Fisker znowu w grze?
Henrik Fisker znany z dyskusyjnego poczucia piękna i słabości do aut zasilanych prądem wraca do gry! Duński projektant znowu chce spróbować szczęścia na rynku samochodów elektrycznych. Czy tym razem uniknie scenariusza z listopada 2013 roku?
W listopadzie 2013 roku firma Fisker Automotive ogłosiła ostatecznie bankructwo. Oficjalnie powodem porażki był wadliwy produkt poddostawcy - firmy A123 Systems dostarczającej producentowi akumulatory do modelu Karma.
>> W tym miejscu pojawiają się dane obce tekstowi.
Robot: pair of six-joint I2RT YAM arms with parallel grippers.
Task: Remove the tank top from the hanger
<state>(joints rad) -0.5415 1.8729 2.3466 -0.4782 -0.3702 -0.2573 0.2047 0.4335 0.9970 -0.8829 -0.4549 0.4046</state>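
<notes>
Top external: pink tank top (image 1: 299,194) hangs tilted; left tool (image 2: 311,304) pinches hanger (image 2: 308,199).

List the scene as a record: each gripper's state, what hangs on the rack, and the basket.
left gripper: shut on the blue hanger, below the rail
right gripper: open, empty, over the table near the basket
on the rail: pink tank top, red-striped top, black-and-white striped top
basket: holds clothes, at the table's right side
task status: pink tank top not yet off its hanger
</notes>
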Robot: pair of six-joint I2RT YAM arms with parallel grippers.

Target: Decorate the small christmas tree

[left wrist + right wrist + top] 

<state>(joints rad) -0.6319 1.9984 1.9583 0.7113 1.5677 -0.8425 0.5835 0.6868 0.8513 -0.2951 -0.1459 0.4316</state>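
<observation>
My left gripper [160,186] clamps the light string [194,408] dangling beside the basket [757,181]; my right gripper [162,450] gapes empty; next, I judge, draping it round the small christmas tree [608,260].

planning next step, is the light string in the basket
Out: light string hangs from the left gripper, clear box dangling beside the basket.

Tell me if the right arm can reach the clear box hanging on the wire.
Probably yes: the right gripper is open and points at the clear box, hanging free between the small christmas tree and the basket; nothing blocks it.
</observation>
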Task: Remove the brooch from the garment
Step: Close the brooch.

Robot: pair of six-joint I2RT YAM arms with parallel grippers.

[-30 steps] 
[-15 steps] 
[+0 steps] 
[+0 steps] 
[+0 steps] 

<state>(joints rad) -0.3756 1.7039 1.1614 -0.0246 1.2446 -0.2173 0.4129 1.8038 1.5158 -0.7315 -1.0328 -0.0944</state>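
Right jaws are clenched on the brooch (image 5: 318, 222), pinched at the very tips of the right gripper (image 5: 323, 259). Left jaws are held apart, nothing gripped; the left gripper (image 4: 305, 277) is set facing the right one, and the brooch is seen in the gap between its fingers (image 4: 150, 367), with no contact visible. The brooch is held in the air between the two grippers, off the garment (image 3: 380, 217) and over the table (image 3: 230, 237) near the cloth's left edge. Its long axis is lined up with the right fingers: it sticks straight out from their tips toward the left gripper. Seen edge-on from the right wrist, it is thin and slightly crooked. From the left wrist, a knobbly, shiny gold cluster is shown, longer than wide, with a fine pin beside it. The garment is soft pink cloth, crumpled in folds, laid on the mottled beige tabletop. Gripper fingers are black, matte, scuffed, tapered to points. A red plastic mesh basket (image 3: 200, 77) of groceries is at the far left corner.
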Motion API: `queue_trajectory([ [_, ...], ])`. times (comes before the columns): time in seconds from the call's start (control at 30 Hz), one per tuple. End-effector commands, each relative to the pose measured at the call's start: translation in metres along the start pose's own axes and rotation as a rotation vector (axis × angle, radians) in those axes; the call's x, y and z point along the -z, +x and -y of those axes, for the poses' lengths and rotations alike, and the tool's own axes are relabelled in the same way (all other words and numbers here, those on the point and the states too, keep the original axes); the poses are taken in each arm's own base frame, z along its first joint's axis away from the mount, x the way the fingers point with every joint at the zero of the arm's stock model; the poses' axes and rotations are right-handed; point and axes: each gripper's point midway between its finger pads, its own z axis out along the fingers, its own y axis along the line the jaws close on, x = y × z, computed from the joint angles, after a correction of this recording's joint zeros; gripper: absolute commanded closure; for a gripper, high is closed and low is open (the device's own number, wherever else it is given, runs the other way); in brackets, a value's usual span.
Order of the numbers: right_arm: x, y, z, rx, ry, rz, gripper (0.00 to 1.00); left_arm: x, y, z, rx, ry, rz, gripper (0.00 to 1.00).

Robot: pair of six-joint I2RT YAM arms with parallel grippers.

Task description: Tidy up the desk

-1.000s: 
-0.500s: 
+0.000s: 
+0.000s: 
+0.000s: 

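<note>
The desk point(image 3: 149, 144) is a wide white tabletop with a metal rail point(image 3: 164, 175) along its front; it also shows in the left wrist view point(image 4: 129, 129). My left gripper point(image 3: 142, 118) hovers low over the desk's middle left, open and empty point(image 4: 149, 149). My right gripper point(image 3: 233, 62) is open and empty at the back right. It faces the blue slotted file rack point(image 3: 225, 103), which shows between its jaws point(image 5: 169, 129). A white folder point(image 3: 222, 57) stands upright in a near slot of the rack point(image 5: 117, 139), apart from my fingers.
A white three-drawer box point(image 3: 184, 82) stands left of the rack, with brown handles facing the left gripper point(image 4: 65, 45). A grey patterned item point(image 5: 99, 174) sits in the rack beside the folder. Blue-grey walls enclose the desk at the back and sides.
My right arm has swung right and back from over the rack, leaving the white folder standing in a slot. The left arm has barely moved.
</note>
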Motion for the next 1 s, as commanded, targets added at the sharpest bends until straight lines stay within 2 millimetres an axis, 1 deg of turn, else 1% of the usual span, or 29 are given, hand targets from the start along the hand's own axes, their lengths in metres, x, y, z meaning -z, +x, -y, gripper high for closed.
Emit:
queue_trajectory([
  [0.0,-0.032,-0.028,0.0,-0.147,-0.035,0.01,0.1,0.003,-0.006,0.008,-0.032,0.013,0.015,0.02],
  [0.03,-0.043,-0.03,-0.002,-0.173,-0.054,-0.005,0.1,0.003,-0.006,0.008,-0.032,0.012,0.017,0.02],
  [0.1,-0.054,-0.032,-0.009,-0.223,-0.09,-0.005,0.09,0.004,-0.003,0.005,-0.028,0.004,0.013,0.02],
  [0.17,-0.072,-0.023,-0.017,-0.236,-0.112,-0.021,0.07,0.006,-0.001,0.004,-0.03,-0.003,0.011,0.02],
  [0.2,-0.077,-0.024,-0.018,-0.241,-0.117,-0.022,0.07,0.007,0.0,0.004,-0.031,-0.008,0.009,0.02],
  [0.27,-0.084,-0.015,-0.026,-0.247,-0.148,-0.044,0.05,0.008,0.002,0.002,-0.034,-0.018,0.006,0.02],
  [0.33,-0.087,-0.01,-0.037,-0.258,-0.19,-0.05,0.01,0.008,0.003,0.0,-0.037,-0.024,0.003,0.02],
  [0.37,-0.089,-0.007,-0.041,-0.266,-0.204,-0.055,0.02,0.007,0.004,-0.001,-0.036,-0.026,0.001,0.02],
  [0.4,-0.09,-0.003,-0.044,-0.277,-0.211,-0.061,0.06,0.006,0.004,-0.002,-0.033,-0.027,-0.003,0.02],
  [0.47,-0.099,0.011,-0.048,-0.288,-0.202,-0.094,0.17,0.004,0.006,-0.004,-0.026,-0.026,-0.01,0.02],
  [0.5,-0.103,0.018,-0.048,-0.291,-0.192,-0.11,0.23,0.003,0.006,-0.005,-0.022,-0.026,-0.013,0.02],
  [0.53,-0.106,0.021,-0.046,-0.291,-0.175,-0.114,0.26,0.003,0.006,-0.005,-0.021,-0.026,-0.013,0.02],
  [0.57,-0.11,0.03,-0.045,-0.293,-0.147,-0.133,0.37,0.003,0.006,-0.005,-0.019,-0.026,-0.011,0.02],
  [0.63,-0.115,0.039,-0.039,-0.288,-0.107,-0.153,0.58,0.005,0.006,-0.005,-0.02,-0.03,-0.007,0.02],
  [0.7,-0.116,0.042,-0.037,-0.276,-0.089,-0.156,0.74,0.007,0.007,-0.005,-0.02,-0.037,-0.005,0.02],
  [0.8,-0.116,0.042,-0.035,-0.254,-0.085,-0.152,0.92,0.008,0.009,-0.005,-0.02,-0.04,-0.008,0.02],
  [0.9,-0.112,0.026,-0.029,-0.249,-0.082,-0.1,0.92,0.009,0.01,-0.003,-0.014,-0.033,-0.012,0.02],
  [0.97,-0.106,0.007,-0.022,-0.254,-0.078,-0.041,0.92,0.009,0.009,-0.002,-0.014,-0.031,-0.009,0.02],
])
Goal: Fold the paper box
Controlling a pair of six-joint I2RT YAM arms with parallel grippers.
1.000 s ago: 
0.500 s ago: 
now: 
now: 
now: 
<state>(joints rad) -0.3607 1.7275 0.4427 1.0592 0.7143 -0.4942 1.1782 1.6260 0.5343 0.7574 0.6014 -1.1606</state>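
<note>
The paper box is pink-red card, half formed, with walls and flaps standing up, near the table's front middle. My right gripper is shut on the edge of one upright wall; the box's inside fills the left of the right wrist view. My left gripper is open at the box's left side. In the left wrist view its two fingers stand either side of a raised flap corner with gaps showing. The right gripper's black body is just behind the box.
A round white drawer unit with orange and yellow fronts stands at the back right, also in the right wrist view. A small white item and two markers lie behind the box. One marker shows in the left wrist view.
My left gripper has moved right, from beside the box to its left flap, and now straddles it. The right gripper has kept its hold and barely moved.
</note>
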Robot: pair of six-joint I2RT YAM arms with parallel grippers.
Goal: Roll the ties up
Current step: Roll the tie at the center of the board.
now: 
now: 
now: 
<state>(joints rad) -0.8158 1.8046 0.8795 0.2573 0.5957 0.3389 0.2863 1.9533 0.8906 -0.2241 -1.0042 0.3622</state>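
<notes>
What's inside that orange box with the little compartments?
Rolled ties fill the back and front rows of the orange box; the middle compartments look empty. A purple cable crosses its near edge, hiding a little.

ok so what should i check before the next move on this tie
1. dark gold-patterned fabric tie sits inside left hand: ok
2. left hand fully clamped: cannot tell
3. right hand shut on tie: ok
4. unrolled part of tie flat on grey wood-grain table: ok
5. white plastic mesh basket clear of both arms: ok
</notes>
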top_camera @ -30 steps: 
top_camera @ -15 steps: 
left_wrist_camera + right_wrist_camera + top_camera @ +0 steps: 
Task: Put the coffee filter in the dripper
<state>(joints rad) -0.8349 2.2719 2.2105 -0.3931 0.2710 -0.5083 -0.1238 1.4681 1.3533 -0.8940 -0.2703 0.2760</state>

Niemal po trzech latach, Henrik Fisker zamierza ponownie wkroczyć na rynek superszybkich samochodów elektrycznych. A to wszystko z pomocą jego nowej marki - Fisker INC.
Fisker Karma był pierwszym ekskluzywnym samochodem elektrycznym wyposażonym w patent "range-extender" zwiększający zasięg pojazdu. Samochód, bardzo nowoczesny jak na swoje czasy, wycofano z produkcji ze względu na wadliwe akumulatory. Sprzedano go niespełna 2 500 egzemplarzy. Po nabyciu praw do modelu przez Chińczyków, Henrik Fisker musiał zacząć od czystej kartki.
Poprzednia próba zakończyła się spektakularną porażką, ale niezupełnie z winy Fiskera. Tym razem, Duńczyk nauczony doświadczeniem nie zamierza popełnić znów tego samego błędu i zaufać poddostawcom. Zapowiedziany na drugą połowę 2017 roku model ma być nie mniej rewolucyjny od Karmy. Tym razem, magnesem przyciągającym nas do firmy będą opracowane samodzielnie przez oddział Fiskera Nanotech akumulatory pojemne, jak nigdy dotąd.
W wywiadzie z Bloomerangiem Henrik Fisker powiedział: "Przez ostatnie dwa lata z uwagą przyglądaliśmy się rozwojowi akumulatorów dedykowanych samochodom elektrycznym. Czekaliśmy na coś, co stanie się nowym wzorcem. Naszą strategią był liniowy rozwój bez konieczności polegania na dużych przedsiębiorstwach, które znowu mogłyby nas zawieść. Teraz mamy technologię, jakiej nie posiada jeszcze nikt. I nikt nawet nie zbliża się do tego, by ją mieć." Takie słowa brzmią odpowiednio dla producenta, który zamierza objąć prowadzenie w grze o prym w dziedzinie baterii samochodowych.
Co więcej, Fisker znów zamierza zaskoczyć niespotykaną dotychczas stylistyką. Pierwsze zapowiedzi modelu wskazują jednak na spore podobieństwo do zaprezentowanego na początku tego roku opracowanego na bazie Dodge'a Vipera modelu VLF Force 1, przy tworzeniu którego miał udział sam Henrik Fisker. Front ma jedynie pozmieniane światła i "zalepiony" ogromny wlot powietrza. Pierwsze zapowiedzi pokazują też, że samochód ma mieć podwójne skrzydlate drzwi na wzór tych stosowanych w Tesli X.
Jeśli chodzi o kwestię mechaniczną, samochód będzie budowany w oparciu o kompozyty węglowe. Natomiast szkielet to konstrukcja aluminiowa. Wykorzystanie takich materiałów sprawi, że nowy model będzie przestronniejszy od swoich klasowych rywali. Zastosowanie własnych, przełomowych baterii ma zwiększyć zasięg samochodu do imponujących 644 kilometrów, co zamknęłoby usta wszystkim twierdzącym, że auta elektryczne nie są dobrą alternatywą dla samochodów zasilanych konwencjonalnie.
Zapowiadany przez Fiskera pojazd zostanie pokazany światu jeszcze w tym tygodniu. Producent nie zamierza na tym jednak poprzestać - opracowuje on równocześnie szerzej dostępny samochód elektryczny. Czyżby konkurent modelu 3 Tesli? Czas pokaże.